== Work task ==
Look through the material below. Copy every line with the string "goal" in it.

== Provided material ==
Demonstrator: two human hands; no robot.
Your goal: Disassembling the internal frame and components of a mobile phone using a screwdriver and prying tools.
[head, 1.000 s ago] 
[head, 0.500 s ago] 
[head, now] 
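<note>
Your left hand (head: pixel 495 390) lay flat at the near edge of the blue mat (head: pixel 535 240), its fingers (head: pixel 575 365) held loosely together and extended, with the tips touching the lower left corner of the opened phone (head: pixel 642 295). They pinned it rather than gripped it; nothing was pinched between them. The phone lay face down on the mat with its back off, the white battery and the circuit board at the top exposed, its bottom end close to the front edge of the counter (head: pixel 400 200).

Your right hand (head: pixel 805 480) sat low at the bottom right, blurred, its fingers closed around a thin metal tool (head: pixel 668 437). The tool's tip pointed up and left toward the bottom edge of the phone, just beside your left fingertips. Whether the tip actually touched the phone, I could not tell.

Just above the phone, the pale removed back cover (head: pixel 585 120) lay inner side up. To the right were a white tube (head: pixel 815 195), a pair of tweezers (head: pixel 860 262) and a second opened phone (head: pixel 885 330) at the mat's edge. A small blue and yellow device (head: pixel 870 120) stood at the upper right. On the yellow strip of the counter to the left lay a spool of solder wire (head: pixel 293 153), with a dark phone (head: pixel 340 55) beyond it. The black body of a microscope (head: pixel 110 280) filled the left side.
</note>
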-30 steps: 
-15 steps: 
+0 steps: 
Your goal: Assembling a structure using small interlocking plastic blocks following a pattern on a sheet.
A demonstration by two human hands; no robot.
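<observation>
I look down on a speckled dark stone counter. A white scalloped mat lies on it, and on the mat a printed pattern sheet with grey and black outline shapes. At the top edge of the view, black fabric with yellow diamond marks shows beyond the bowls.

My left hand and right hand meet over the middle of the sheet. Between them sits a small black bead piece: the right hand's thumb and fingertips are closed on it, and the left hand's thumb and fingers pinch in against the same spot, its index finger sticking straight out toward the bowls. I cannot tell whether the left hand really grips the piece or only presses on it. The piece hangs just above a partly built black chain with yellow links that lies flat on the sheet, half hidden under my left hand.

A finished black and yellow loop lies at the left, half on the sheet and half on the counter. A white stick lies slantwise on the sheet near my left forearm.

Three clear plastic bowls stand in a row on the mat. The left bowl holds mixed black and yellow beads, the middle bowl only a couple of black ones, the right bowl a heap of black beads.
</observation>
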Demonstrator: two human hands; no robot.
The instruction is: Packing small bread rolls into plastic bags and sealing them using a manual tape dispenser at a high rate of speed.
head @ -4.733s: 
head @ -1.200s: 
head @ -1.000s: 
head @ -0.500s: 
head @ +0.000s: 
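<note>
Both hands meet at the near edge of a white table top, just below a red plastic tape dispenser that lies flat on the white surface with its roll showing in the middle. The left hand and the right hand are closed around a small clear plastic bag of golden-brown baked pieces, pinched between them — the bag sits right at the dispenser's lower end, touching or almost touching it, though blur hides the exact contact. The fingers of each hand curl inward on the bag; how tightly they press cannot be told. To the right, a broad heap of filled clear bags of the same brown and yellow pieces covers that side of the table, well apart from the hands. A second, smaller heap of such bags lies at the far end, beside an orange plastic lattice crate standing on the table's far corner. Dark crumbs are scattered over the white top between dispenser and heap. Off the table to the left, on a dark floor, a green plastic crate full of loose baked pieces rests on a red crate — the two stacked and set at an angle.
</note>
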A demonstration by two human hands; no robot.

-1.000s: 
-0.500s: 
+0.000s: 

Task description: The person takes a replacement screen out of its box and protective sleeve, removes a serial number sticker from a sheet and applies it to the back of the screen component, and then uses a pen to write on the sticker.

== Written answer ==
Your goal: Disassembling the internal frame and components of a mobile phone using a screwdriver and prying tools.
Your goal: Assembling a structure using small interlocking plastic blocks following a pattern on a sheet.

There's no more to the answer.